Data shown:
***

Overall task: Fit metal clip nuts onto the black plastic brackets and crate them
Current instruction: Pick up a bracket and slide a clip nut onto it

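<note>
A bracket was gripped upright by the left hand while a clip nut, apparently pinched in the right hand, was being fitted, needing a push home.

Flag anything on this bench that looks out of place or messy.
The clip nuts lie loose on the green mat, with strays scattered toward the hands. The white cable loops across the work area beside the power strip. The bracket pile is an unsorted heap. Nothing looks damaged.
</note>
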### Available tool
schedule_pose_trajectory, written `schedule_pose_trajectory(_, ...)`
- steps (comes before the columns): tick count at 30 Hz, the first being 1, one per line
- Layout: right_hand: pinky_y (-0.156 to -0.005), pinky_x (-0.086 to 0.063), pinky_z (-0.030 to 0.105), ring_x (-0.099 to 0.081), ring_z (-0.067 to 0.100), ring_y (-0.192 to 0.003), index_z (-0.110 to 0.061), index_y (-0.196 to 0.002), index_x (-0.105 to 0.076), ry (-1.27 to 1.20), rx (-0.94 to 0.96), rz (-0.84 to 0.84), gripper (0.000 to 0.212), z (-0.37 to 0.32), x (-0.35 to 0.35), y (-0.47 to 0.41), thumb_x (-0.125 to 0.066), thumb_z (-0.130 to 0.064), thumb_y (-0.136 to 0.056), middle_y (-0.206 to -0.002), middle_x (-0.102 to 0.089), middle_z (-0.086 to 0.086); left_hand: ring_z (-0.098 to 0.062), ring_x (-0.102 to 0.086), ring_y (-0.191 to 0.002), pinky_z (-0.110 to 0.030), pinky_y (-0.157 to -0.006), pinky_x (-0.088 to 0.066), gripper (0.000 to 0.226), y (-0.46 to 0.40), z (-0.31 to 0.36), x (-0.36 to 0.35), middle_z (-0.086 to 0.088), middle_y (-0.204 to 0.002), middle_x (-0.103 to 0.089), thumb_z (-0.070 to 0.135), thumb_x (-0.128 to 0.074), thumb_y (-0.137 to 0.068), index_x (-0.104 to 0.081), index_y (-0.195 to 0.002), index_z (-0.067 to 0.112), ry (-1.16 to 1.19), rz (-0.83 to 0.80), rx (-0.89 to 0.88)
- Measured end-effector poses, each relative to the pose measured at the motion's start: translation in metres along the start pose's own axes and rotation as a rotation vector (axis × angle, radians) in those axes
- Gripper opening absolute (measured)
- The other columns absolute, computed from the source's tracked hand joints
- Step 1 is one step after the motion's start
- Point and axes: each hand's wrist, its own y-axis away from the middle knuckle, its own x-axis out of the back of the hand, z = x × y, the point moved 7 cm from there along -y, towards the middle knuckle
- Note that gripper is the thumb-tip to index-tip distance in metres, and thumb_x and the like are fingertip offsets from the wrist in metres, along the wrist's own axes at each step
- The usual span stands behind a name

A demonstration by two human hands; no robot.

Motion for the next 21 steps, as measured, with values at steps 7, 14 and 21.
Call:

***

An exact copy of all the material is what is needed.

Written response:
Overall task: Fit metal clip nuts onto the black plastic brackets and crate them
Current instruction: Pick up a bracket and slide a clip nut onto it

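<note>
A bracket was gripped upright by the left hand while a clip nut, apparently pinched in the right hand, was being fitted, needing a push home.

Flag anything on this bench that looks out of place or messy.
The clip nuts lie loose on the green mat, with strays scattered toward the hands. The white cable loops across the work area beside the power strip. The bracket pile is an unsorted heap. Nothing looks damaged.
</note>
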### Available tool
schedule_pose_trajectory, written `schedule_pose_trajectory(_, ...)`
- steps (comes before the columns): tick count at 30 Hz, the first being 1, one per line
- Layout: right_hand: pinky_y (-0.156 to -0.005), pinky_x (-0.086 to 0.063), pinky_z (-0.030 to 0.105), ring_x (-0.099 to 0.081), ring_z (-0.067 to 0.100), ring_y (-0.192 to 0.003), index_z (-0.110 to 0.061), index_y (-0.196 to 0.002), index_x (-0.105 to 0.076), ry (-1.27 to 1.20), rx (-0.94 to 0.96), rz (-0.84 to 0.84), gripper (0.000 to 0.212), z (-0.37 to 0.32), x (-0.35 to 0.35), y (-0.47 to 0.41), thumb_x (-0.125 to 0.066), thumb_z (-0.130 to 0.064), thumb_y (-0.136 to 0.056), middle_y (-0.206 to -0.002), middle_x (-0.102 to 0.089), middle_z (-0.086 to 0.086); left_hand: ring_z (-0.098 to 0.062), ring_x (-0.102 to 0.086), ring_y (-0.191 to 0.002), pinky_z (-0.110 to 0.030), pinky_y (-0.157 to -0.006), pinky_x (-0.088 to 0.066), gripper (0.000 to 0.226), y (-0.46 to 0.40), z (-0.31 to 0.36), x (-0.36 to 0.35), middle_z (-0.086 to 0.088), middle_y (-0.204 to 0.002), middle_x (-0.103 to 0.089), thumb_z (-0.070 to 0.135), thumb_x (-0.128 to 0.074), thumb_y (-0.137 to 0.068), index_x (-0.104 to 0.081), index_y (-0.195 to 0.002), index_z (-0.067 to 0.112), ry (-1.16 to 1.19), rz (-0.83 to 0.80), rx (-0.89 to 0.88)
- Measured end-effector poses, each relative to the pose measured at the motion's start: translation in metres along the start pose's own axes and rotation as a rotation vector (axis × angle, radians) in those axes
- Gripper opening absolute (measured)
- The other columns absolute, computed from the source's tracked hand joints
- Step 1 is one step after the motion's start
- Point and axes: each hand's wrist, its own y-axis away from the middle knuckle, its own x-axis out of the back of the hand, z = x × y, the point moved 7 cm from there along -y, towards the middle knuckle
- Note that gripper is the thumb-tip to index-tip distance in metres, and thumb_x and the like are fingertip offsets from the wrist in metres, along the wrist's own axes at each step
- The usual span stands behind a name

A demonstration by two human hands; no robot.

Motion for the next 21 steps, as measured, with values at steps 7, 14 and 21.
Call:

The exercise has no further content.